A análise de A Nova Política do Brasil realizada até então sugere que à medida que o Governo Vargas aprofundava o diagnóstico acerca das debilidades brasileiras, os instrumentos para sua superação também se tornavam mais complexos. Os problemas do início dos anos 30 são substancialmente diferentes daqueles apontados na segunda parte da mesma década. Se na ascensão do Governo Provisório, em novembro de 1930, o desafio era a reorganização político-administrativa (daí a necessidade de reorganização do Estado) e o encaminhamento da questão social, demanda resultante da estrutura liberal da Primeira República, já no Estado Novo, o principal ponto era a superação da condição colonial de país fornecedor de matérias primas, preso ao exclusivismo agrário e consumidor de produtos manufaturados. Passou-se assim, a vincular industrialização e progresso/riqueza, da mesma forma que se associou atraso e agrarismo.

Por isso, os assuntos selecionados conforme sua aproximação com os eixos deste trabalho receberam um tratamento concomitante de ordem temática, mas também cronológica, ou seja, análise dos argumentos contidos nos discursos do Governo Vargas e como eles se mantiveram ou se transformam no decorrer desses 15 anos de história. Não seguiremos necessariamente a periodização do primeiro Governo Vargas sugerida pela literatura especializada, nem subdividiremos os volumes de acordo com ela, ainda que essas demarcações estejam subjacentes à nossa análise. Da mesma forma, optamos por não reproduzir como a literatura concebe tais temas no período de análise, mas como esses temas apareceram e foram fundamentados pelo governo Vargas em A Nova Política do Brasil. Nesse sentido não vamos nos reportar aos elementos já expressamente e eficazmente lapidados pela bibliografia. Nossa proposta aqui é apresentar o que estava, de alguma forma, no âmbito do discurso do governo que fundamentou as mudanças (no aparelho do Estado, na dimensão política e na economia), apontadas pelas obras canonizadas sobre o tema.32 Por outro lado, ainda que seja

tentador apontar e dissecar as interfaces com atores e autores coetâneos, não temos como objetivo cotejar os discursos do Governo com seus contemporâneos com a literatura acerca do período.
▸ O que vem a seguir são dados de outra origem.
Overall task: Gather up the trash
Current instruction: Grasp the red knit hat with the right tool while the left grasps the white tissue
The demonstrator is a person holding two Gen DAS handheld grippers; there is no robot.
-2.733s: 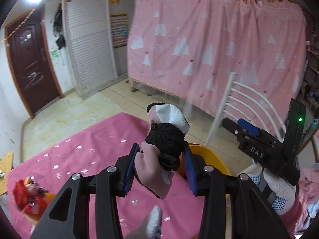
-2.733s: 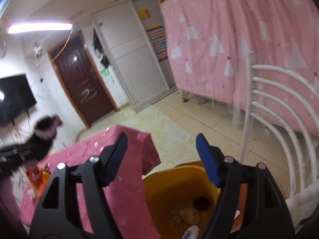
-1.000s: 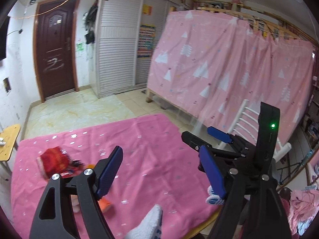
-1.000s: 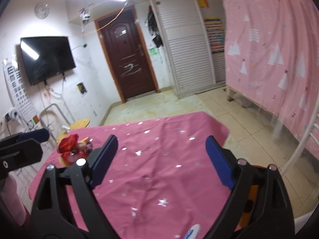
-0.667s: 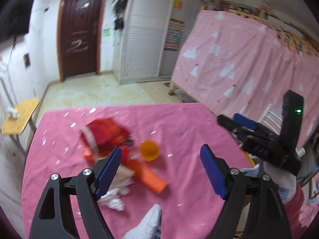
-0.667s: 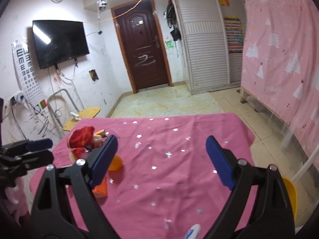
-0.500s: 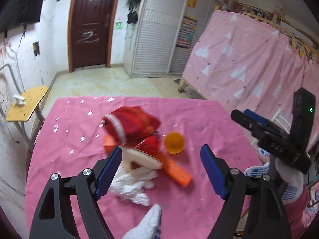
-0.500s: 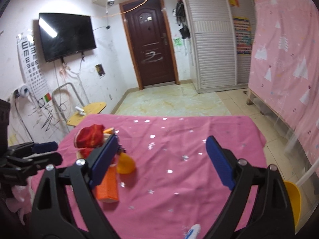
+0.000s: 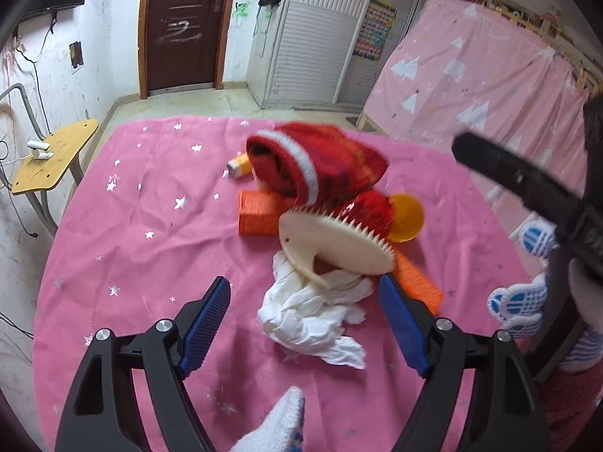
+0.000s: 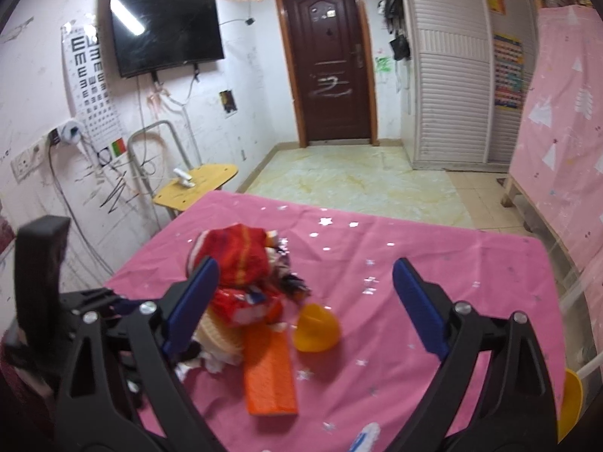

32 Ao abordarmos, por exemplo, o caráter intervencionista do Estado, temos menos como objetivo demonstrar como ele ampliou sua atuação (no âmbito institucional) e mais como essa concepção apareceu argumentada e embasada nos discursos oficiais.

Desta forma, a próxima seção trata de questões pertinentes à configuração da questão política, olhando mais detidamente para as concepções de democracia, liberalismo, estrutura estatal e intervencionismo. Esses aspectos estão profundamente entrelaçados, sendo divididos neste trabalho apenas por uma questão metodológica. Na seção 4, o tema de análise é a tensão entre agricultura e indústria, que podem revelar o tenso pêndulo entre vocação agrária e vocação industrial.